A week or two ago, I sent the following query to the folks on Linguist:

> My interest is in identifying nonreferential NP's in written English so
> that a computer natural lg processing system would know not to set up
> referents for them to serve as antecedents for subsequent anaphora
> resolution. Compounds (e.g. duck-shooting season) can I suppose be
> treated superficially as single words, but what about things like 'lose
> faith in', 'catch sight of'. Of course, some criteria will involve
> larger discourse issues, but it may be that it is possible to identify
> at least some nonreferential NP's "cheaply", i.e. just by looking
> within a clause and/or considering inherent lexical semantics.
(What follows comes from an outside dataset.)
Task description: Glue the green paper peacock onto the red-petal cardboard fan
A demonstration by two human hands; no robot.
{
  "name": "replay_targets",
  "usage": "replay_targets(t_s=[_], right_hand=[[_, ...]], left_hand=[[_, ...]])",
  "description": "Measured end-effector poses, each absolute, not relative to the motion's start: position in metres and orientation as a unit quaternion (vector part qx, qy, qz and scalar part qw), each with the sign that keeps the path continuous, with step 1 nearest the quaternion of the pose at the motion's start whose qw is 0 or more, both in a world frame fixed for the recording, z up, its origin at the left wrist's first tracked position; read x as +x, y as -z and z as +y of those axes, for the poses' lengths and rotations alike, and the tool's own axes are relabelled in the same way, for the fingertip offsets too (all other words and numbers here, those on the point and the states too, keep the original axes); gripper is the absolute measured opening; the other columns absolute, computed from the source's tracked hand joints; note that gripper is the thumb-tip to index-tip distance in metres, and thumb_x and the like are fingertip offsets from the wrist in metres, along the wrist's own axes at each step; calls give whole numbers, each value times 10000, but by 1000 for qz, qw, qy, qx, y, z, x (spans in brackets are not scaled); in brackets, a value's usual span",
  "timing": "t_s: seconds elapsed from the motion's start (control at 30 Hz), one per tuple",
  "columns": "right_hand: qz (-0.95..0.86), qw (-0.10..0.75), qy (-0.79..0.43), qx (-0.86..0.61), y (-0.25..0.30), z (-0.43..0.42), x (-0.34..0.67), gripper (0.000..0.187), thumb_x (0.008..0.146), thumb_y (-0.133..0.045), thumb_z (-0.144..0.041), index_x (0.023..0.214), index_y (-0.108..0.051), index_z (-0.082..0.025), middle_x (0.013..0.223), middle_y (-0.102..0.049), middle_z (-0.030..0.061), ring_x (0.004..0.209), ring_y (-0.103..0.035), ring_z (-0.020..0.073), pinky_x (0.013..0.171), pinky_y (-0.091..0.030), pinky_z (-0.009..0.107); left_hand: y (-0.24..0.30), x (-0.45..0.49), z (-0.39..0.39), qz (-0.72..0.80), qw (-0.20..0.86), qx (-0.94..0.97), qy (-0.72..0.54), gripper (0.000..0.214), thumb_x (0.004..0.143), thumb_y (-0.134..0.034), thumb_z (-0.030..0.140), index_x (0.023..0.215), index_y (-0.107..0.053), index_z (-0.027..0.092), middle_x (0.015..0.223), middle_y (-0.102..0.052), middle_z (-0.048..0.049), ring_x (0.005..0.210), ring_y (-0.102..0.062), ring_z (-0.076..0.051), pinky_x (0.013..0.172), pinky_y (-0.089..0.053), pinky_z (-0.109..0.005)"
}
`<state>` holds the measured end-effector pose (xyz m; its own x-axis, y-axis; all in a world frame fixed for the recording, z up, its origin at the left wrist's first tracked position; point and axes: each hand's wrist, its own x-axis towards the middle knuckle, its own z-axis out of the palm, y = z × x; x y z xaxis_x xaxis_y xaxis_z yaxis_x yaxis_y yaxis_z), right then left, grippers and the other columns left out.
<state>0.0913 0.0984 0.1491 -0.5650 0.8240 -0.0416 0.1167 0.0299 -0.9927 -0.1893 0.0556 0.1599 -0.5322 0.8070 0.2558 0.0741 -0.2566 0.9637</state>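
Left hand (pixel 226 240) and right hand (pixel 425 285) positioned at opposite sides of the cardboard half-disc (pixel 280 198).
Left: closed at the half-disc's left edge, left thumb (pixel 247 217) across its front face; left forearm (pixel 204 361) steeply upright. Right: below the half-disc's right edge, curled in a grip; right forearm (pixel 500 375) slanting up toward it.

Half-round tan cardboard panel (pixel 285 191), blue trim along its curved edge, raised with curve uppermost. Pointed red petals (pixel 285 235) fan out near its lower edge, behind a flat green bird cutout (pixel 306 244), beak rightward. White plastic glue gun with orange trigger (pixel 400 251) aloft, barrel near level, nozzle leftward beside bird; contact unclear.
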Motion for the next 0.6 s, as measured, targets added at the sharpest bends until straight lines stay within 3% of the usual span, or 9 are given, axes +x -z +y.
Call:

My interest is also in examples like 'John is a teacher', where 'a
teacher' is not used to introduce a new discourse referent, but rather
to characterize one which has already been introduced.

My thanks to Gregory Ward, Marion Kee, and Louise McNally for their
replies and comments.

To summarize my investigations to date and the comments of these people:

Ward, Gregory, Richard Sproat, and Gail McKoon. 1991 ``A Pragmatic
Analysis of So-Called Anaphoric Islands,'' in Language 67:439-474.
-- contrary to what I was assuming about compounds, subparts may serve
as antecedents for pronominal anaphora.

Louise McNally noted:
'First of all, it appears that languages with article systems (like
English and other Germanic lgs., and the Romance lgs.) mark
"nonreferentiality" by the absence of an article (i.e. via bare
singular or, more commonly, bare plural NPs). Although such NPs may
function syntactically just like NPs with articles (in contrast to
incorporated nominals), semantically and pragmatically they are quite
distinct... In English things are complicated by the fact that bare
plurals also appear to denote natural kinds, but this appears to be the
[exception rather] than the rule (bare nominals in the other languages
I've looked at do not have this interpretation).

Thus, what is shared by incorporated and non-incorporated,
nonreferential NPs is thus (1) the absence of an article; and (2) their
semantics/pragmatics. -- I would treat bare nominals as property
denoting (alternatively, as contributing only descriptive content),
whereas I treat NPs with articles as entity denoting (alternatively, as
contributing both descriptive content and, crucially, a discourse
referent). Quantificational NPs are another matter altogether.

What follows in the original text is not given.